While the Democratic and Republican candidates for president wrangled over vote- counting procedures in Florida last week, public school leaders in faraway La Farge, Wis., were experiencing firsthand the havoc wreaked by premature calls, missing ballots, and hand recounts.
It started with a win for the La Farge school district, with a local radio station making the call late in the evening on Election Day. But when Superintendent Lee Bush (no relation to George W.) arrived at work the next morning, the $2.25 million bond referendum he and others in the community had spent two years fighting for was locked in a tie, 392-392.
Beyond that, nothing was certain.
District officials were familiar with outright losses. Last year, voters twice rejected a $2.8 million bond that would have paid for repairing the 100-year-old main section of the district’s single school building, constructing a new gym, and replacing two 45-year-old boilers and an equally ancient dishwashing machine.
But what did a tie vote mean? How would a recount work? What was the first step?
“We were about to get a civics lesson,” Mr.
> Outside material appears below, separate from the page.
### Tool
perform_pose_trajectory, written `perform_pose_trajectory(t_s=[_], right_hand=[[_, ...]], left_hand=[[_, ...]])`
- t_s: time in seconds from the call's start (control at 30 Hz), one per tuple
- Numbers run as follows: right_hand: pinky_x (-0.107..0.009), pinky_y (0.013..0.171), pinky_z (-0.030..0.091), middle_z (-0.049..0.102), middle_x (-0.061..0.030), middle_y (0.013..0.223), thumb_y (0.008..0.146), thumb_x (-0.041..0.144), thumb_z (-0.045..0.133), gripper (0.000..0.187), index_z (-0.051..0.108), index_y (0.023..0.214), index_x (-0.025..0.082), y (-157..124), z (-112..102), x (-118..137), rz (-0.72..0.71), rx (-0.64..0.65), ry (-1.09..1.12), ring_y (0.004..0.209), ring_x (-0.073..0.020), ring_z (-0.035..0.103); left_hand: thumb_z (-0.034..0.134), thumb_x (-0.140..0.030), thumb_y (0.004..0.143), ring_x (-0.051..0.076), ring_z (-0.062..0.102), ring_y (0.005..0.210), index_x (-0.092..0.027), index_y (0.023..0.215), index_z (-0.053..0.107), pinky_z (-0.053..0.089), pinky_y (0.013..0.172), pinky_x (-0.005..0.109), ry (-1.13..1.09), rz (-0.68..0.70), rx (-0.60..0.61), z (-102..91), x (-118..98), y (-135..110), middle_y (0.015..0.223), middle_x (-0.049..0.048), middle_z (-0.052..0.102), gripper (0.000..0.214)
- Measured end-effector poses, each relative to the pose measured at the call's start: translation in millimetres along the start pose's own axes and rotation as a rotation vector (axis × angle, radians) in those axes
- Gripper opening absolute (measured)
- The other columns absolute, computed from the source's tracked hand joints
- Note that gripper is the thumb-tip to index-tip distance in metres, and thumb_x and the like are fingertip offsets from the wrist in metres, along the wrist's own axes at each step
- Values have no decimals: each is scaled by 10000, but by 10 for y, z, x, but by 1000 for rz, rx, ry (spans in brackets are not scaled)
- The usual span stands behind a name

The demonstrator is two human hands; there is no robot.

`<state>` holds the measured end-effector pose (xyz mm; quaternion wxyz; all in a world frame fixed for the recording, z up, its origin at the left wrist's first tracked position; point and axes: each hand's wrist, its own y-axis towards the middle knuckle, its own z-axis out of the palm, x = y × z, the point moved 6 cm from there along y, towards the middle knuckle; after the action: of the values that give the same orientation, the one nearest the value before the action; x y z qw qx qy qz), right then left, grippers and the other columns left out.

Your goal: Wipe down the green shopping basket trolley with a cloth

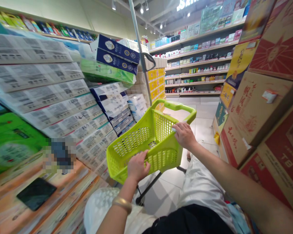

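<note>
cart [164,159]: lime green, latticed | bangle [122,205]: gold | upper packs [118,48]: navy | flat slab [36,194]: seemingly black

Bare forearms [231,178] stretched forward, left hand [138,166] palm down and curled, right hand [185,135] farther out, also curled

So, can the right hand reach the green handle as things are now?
Probably yes: the right hand holds the basket's edge close to the handle, with nothing visible between them.

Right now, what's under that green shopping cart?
Under the green cart show dark legs, a wheel and pale floor tiles. The cart itself and the left forearm hide the rest.
</note>
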<state>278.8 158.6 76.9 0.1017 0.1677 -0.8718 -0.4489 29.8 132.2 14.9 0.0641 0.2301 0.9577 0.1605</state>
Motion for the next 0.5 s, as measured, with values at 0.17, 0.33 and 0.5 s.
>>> perform_pose_trajectory(t_s=[0.17, 0.33, 0.5], right_hand=[[-389, 1002, 363, 625, -83, 1030, 804, 102, 499, 305, 618, 1072, 186, -58, -55, 202, 26, -5, 18, 1018, -243, 522], [-399, 1001, 359, 614, -87, 1041, 799, 93, 496, 331, 608, 1094, 194, -109, -127, 433, 42, -4, 62, 1039, -244, 506], [-420, 1018, 352, 613, -92, 1026, 791, 86, 511, 341, 597, 1104, 191, -134, -132, 722, 73, 7, 67, 1046, -255, 500]], left_hand=[[488, -229, 788, 244, 604, 943, -181, 1324, 479, 448, 831, 375, 37, 64, -70, -68, 124, -107, 1076, 82, 676, 538], [503, -245, 789, 247, 594, 981, -200, 1285, 531, 412, 907, 404, 69, 63, -111, -197, 254, -211, 1047, 86, 675, 498], [516, -266, 791, 297, 542, 1111, -183, 1311, 504, 313, 1032, 511, 60, -68, -254, -361, 39, -181, 1156, 128, 621, 527]])
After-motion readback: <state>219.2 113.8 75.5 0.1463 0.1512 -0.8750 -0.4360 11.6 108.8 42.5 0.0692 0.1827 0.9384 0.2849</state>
Bush said of his 315-student district, located in the hills of rural Kickapoo Valley in southwest Wisconsin.
Try, Try Again
First, district officials got in touch with the state election board, which informed them that a tie meant a loss for the referendum. So the district scheduled a recount.
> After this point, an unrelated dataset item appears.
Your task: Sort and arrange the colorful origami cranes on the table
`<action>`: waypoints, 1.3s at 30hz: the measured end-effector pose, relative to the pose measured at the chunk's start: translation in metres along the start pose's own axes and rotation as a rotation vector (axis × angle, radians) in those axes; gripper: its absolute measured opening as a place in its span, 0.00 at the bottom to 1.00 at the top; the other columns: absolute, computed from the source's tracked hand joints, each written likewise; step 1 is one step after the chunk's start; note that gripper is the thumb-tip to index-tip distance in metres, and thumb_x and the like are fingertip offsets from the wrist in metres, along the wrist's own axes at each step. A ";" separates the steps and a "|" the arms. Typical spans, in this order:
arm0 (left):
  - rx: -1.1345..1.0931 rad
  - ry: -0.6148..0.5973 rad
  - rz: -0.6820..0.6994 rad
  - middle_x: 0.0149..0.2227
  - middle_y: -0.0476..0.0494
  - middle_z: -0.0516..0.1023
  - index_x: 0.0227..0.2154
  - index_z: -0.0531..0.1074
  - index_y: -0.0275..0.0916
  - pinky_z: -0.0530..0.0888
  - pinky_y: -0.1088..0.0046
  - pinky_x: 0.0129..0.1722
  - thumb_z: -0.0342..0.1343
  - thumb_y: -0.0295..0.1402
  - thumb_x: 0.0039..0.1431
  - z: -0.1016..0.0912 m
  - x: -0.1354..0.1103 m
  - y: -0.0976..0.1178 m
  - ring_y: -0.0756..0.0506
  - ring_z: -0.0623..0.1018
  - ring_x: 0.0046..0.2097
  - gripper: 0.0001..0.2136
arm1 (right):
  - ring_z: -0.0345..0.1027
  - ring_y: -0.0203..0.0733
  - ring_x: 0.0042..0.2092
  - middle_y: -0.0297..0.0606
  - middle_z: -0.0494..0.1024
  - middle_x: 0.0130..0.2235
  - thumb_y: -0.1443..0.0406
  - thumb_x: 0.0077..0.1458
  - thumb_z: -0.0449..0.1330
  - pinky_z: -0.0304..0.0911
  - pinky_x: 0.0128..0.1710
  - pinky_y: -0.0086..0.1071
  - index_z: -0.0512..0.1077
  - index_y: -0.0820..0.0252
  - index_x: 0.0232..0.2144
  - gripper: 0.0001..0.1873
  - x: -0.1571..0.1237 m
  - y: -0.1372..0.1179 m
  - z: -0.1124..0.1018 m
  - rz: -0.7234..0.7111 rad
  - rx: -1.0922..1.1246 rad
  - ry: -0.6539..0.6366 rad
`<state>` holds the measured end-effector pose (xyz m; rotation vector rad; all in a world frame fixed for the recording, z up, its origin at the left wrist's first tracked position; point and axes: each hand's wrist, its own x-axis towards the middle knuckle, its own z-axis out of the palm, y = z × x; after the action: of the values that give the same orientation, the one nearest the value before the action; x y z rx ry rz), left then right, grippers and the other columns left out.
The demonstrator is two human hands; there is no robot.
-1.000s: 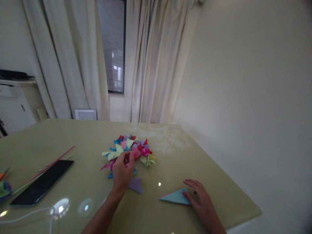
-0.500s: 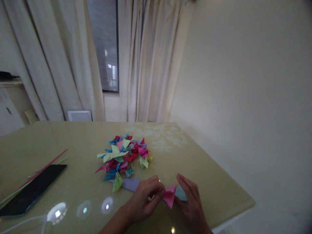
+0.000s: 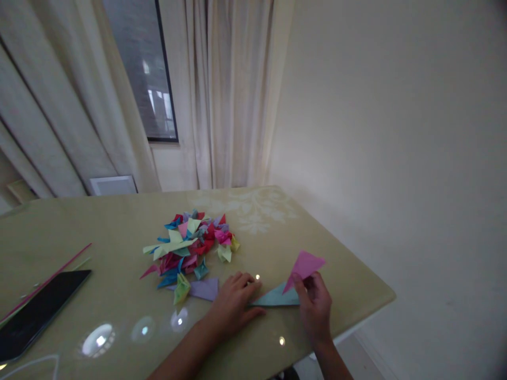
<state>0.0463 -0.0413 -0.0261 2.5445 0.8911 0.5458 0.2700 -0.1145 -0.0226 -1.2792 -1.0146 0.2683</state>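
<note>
Between the thumb and fingers of my right hand [image 3: 317, 303] is a pink folded paper [image 3: 306, 264], raised a little above the table with a pointed end hanging down to the left. Under it, a long pale teal folded paper [image 3: 277, 296] lies flat on the table. My left hand [image 3: 236, 296] rests palm down at the teal paper's narrow left end, fingers loosely stretched and nothing gripped. Whether those fingertips press on the teal paper is hard to see. Left of that hand lie a lavender folded paper [image 3: 205, 289] and a yellow-green folded paper piece [image 3: 181, 288].
A heap of colourful folded paper pieces [image 3: 186, 245] sits mid-table. At the left are a black phone-like slab [image 3: 45, 311] and a thin pink stick [image 3: 59, 272]. The glossy table [image 3: 336, 264] ends at a right edge near the wall [image 3: 376, 158].
The pink paper has left the left fingers and risen with my right hand, up and rightward. My left hand has flattened onto the table. More of the teal paper shows, and the view has shifted.
</note>
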 end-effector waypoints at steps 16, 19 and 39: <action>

In the meantime, the officials learned that at least one parent who lived outside the district had voted in the referendum, in violation of the law. When they compared the list of voters with the tax rolls, they discovered that three other nonresidents had done the same thing.
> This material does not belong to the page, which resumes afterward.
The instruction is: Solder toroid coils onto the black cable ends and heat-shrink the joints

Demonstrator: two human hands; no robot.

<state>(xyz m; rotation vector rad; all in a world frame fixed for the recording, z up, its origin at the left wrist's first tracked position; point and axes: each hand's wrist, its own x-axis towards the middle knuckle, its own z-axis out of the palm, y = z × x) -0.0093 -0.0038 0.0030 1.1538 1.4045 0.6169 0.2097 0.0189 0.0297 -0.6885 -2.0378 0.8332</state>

The problem, of course, was that there was no way of identifying which of the nearly 800 ballots had been cast illegally. So they decided to choose at random four ballots that would be excluded.
Saturday, Nov. 11: the date of the recount—and Mr. Bush’s birthday. District officials, with the school board lawyer on hand, began their work.
After two townships, the “yes” and “no” votes were still tied. But two municipalities and three defective ballots later, the district’s referendum was winning by a single vote. “My palms were sweaty,” Mr. Bush said.
But there was still the matter of the four nonresident votes in the township of Webster. There were three fewer ballots than the number of voters recorded at Webster’s polls, so district officials needed to pull and disqualify only one random ballot.
After shaking the bag for “what seemed like hours,” Mr. Bush recalled, a “yes” vote was drawn and discarded. Once again, they had a tie.
The last bag contained only two absentee ballots. They were placed face down on the table for everyone to see and then slowly turned over. One no, and one yes. The referendum appeared to be defeated, 389-389.
But just as a final determination in the presidential race remained elusive last week, matters appeared far from settled in La Farge.
On Wednesday, Nov. 15, district leaders received new information from state and local election officials that indicated some of the ballots they threw out during the recount might have been valid votes. At press time, a resident who had voted in the election was expected to file a petition with the circuit court in Vernon County, asking for a review of the election results in light of the new evidence.
The lesson, according to Mr. Bush? “In Florida, and in La Farge, your vote counts.”